**What to do:**
Check each line of the material that follows, and copy those holding the string "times".

**Information supplied:**

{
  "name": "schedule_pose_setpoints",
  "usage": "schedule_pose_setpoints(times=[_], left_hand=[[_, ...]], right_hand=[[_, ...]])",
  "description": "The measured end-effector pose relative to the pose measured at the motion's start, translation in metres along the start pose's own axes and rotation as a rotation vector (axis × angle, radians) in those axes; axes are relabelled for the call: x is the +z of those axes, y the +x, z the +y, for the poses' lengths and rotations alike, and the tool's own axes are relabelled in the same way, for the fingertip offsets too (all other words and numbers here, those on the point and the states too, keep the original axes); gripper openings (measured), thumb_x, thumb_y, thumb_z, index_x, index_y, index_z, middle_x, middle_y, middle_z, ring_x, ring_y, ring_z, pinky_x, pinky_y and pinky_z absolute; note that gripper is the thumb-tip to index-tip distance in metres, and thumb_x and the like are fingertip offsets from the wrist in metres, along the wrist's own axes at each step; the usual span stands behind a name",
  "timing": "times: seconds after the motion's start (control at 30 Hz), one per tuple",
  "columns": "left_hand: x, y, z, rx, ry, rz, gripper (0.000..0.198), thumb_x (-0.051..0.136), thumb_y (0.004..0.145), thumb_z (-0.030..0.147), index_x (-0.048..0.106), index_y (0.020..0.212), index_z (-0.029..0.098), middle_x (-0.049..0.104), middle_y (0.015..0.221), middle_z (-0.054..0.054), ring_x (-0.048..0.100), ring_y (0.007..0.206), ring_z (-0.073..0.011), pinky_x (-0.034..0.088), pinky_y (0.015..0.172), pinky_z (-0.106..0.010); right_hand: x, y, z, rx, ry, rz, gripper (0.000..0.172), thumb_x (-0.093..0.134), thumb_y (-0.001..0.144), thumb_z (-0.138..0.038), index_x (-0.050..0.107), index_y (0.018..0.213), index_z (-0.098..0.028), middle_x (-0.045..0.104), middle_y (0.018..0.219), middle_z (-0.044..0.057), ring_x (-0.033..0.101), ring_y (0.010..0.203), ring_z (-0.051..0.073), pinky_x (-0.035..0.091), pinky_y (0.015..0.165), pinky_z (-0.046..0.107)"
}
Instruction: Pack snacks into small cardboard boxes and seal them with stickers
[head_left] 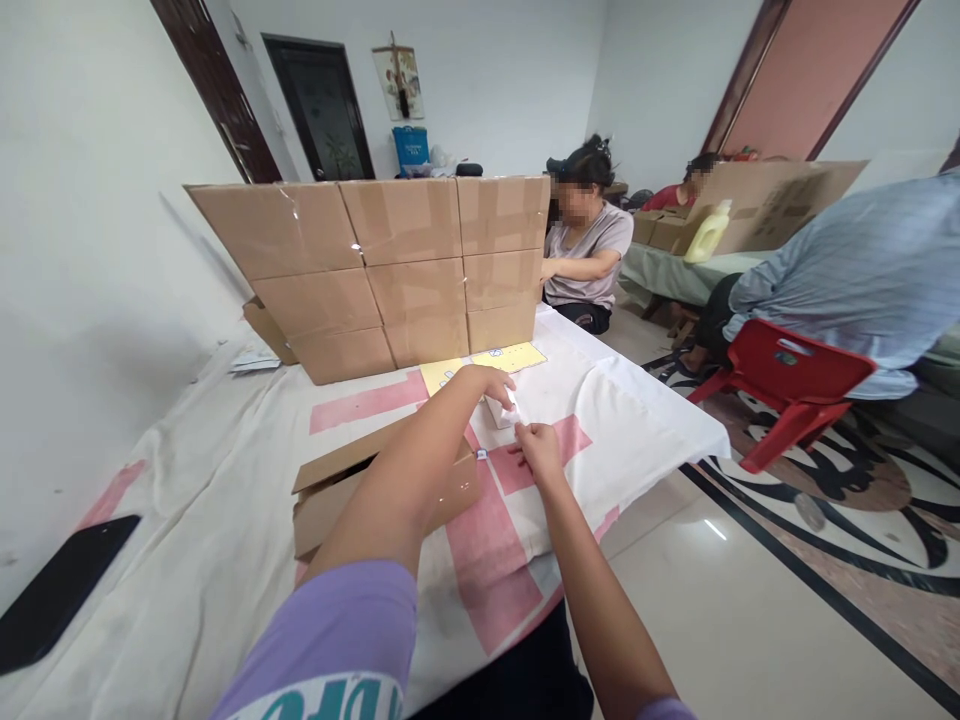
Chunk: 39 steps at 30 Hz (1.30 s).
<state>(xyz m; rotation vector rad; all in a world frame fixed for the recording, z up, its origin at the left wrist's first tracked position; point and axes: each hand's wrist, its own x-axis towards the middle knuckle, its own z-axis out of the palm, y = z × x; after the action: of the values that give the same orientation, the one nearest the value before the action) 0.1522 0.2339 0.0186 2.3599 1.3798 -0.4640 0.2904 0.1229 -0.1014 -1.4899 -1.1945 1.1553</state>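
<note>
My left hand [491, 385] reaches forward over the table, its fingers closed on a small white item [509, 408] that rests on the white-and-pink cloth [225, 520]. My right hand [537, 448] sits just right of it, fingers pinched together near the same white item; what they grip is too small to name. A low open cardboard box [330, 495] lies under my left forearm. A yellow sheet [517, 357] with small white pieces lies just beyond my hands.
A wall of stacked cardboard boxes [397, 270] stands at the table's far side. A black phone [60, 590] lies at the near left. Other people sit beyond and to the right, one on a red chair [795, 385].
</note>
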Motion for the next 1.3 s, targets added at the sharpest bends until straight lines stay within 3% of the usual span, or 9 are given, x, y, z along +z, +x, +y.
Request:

**Reply:**
  "usage": "schedule_pose_setpoints(times=[_], left_hand=[[_, ...]], right_hand=[[_, ...]])",
  "timing": "times: seconds after the motion's start (control at 30 Hz), one per tuple",

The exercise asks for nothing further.